The ACT5 trial is a community-based study in rural Vietnam evaluating the effect of a community-wide programme of tuberculosis preventive therapy. We will enrol over 100,000 people, and offer treatment with antibiotics to prevent tuberculosis. The study aims to reduce the prevalence of TB, and contribute evidence to guide global TB elimination efforts. The study is funded by the Australian National Health and Medical Research Council, and implemented in collaboration with the Vietnam National Tuberculosis Program.
The VRESIST Trial aims to understand and address the challenge of antibiotic resistance in resource-limited settings. In partnership with the Vietnam National Institute of Hygiene and Epidemiology, this study evaluates current practice regarding antibiotic use and patient referral in 4 provinces of Vietnam. We have undertaken a series of standardised patient surveys to characterise the behaviour of private pharmacists when consulted by patients with presumptive tuberculosis. The study will inform efforts to increase referral for patients with TB in the private sector. The study is funded by the Australia Department of Foreign Affairs and Trade, and implemented in partnership with the National Institute of Hygiene and Epidemiology and other local partners.
An Expert review was undertaken for the WHO Guideline Development Group on TB Screening.
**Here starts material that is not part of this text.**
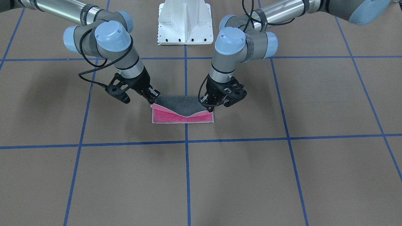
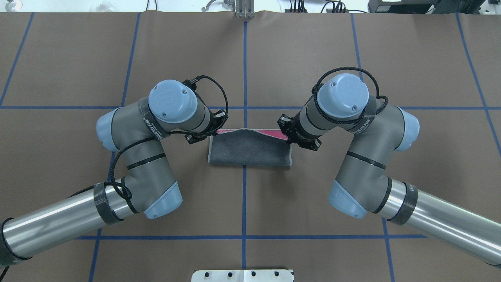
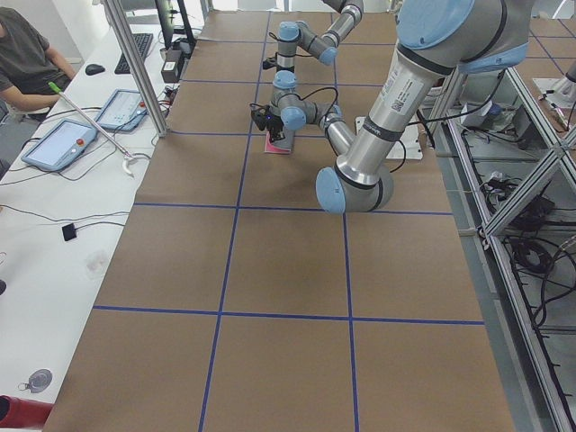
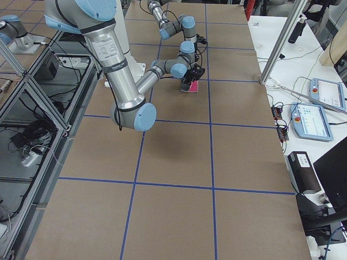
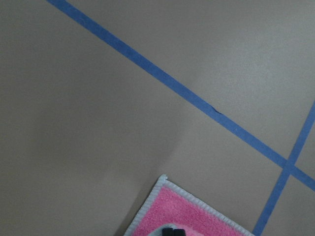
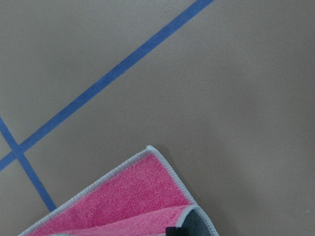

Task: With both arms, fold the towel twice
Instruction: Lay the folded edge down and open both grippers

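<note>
The towel [image 1: 183, 110] lies folded near the table's middle, its dark grey face [image 2: 250, 150] turned over the pink one. A pink strip shows along the far edge. My left gripper [image 2: 213, 132] is shut on one corner of the grey flap, and my right gripper [image 2: 288, 138] is shut on the other. Both corners are held slightly raised while the flap sags between them [image 1: 186, 115]. In the front-facing view the left gripper [image 1: 209, 107] is on the right and the right gripper [image 1: 152, 98] on the left. Each wrist view shows a pink corner [image 5: 182, 214] [image 6: 133, 196].
The white pedestal base [image 1: 184, 22] stands behind the towel on the robot's side. Blue tape lines [image 2: 244, 78] grid the brown table. A person [image 3: 27, 54] sits at a side desk with tablets [image 3: 58, 144] beyond the table's far edge.
</note>
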Controlling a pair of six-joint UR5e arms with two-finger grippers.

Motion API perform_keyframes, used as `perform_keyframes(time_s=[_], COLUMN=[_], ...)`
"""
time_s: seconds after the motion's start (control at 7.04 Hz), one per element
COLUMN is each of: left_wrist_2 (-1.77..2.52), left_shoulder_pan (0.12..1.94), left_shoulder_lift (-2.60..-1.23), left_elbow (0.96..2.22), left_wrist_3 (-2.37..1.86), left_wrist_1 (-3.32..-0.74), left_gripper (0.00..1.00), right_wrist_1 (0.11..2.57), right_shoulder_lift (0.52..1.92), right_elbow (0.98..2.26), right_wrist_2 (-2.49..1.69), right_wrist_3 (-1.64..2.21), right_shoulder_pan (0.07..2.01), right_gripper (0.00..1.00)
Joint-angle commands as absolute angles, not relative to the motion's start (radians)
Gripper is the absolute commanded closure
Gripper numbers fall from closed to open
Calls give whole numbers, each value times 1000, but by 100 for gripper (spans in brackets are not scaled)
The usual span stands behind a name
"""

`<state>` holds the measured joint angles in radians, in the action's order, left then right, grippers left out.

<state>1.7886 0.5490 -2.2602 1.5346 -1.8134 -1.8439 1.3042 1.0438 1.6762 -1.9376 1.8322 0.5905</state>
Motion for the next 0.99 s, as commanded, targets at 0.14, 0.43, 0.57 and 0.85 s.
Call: perform_keyframes(time_s=[0.14, 0.43, 0.57, 0.85], left_wrist_2=[1790, 1790, 1790, 1790], left_shoulder_pan=[549, 551, 552, 552], left_shoulder_lift=[-2263, -2261, -2261, -2260], left_elbow=[1519, 1519, 1519, 1519], left_wrist_3=[-1812, -1812, -1812, -1813], left_wrist_1=[-1845, -1848, -1848, -1855], left_gripper=[100, 100, 100, 100], right_wrist_1=[1230, 1230, 1230, 1230], right_shoulder_lift=[1043, 1014, 1009, 1011], right_elbow=[1632, 1609, 1599, 1598], right_wrist_2=[-1936, -1937, -1937, -1937], right_wrist_3=[1835, 1838, 1836, 1836], right_shoulder_pan=[601, 609, 609, 612], right_gripper=[100, 100, 100, 100])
The evidence review was led by Dr Greg Fox and Dr Kavi Velen at the University of Sydney. The review focused upon TB screening among household contacts of patients with TB, contributing to updated 2021 WHO TB Screening Guidelines.
WHOCC-TB has been designated a World Health Organisation (WHO) Collaborating Centre in support of WHO’s work in implementation of the End TB Strategy in the Western Pacific and broader Asia-Pacific Region, particularly through the facilitation of research collaboration, evidence synthesis, provision of technical advice and supporting links with the Australian TB community.